### ASSIGNMENT:
Set down every entry exactly as it stands, omitting any picture.

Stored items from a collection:
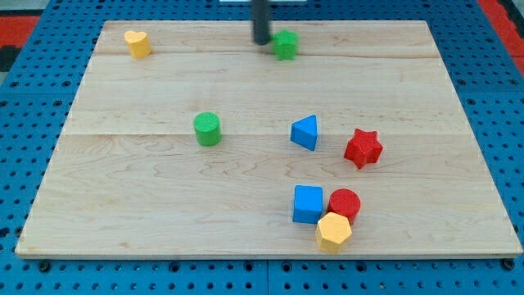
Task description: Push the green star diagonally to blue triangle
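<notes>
Sitting near the view's top edge of the counter (147, 213), a bit right of centre, is the green star (285, 44). It is small, plain green, chunky, with short blunt points; the shape reads poorly from here and I cannot tell which way any point faces, and it has no clear long axis. My tip (260, 41) is just beside it on the view's left, touching or almost touching, cannot tell which. No pincer on my arm, only the dark rod, so nothing is clenched or released.

The blue triangle (304, 132) lies well below the star toward the view's bottom and slightly right, near the board's middle, one corner up. A red star (363, 148) is near it on the view's right, apart. A green cylinder (207, 129) stands left of the triangle, well apart. A yellow block (137, 43), shape unclear, sits by the top left corner.

Low on the board there is a tight cluster: a blue cube (308, 204), a red cylinder (345, 203) touching its right side, and a yellow hexagon (333, 233) below, touching both.
</notes>
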Robot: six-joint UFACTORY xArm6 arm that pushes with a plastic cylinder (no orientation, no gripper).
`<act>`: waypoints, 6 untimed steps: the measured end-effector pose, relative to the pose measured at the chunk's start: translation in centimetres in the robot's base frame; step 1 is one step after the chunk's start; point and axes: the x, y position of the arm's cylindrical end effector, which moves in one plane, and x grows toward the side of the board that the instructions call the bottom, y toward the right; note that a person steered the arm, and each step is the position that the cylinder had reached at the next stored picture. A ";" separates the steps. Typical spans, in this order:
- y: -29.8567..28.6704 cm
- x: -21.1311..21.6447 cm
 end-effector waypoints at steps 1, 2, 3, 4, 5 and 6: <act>0.8 -2.3; 8.6 -2.1; 8.7 0.9; 3.2 1.0; 6.8 2.0; 3.1 2.9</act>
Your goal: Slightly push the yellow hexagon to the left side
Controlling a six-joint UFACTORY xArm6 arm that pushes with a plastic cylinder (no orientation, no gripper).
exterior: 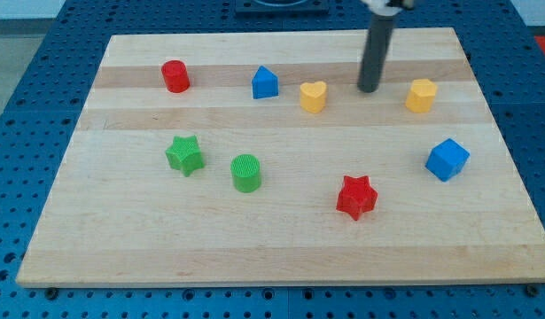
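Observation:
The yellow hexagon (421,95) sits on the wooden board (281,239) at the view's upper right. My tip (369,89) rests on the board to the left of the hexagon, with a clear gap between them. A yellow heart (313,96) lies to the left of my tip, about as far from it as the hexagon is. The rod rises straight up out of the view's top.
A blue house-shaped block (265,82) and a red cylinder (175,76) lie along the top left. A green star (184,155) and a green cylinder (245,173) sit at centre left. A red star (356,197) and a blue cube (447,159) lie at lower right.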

### WRITTEN SOLUTION:
Task description: Push the green star diagonally to blue triangle
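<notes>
Sitting near the view's top edge of the counter (147, 213), a bit right of centre, is the green star (285, 44). It is small, plain green, chunky, with short blunt points; the shape reads poorly from here and I cannot tell which way any point faces, and it has no clear long axis. My tip (260, 41) is just beside it on the view's left, touching or almost touching, cannot tell which. No pincer on my arm, only the dark rod, so nothing is clenched or released.

The blue triangle (304, 132) lies well below the star toward the view's bottom and slightly right, near the board's middle, one corner up. A red star (363, 148) is near it on the view's right, apart. A green cylinder (207, 129) stands left of the triangle, well apart. A yellow block (137, 43), shape unclear, sits by the top left corner.

Low on the board there is a tight cluster: a blue cube (308, 204), a red cylinder (345, 203) touching its right side, and a yellow hexagon (333, 233) below, touching both.
</notes>
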Robot: six-joint UFACTORY xArm6 arm that pushes with a plastic cylinder (no orientation, no gripper).
`<act>`: waypoints, 6 untimed steps: the measured end-effector pose, relative to the pose measured at the chunk's start: translation in centimetres in the robot's base frame; step 1 is one step after the chunk's start; point and axes: the x, y position of the arm's cylindrical end effector, which moves in one plane, and x grows toward the side of the board that the instructions call the bottom, y toward the right; note that a person steered the arm, and each step is the position that the cylinder had reached at the next stored picture. A ";" separates the steps. Typical spans, in this order:
- y: -29.8567..28.6704 cm
- x: -21.1311..21.6447 cm
 end-effector waypoints at steps 1, 2, 3, 4, 5 and 6: <act>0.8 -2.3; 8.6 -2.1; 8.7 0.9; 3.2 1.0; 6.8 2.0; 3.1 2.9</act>
Your goal: Slightly push the yellow hexagon to the left side
Controlling a six-joint UFACTORY xArm6 arm that pushes with a plastic cylinder (no orientation, no gripper).
exterior: 
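Observation:
The yellow hexagon (421,95) sits on the wooden board (281,239) at the view's upper right. My tip (369,89) rests on the board to the left of the hexagon, with a clear gap between them. A yellow heart (313,96) lies to the left of my tip, about as far from it as the hexagon is. The rod rises straight up out of the view's top.
A blue house-shaped block (265,82) and a red cylinder (175,76) lie along the top left. A green star (184,155) and a green cylinder (245,173) sit at centre left. A red star (356,197) and a blue cube (447,159) lie at lower right.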

Nothing remains to be added to the output.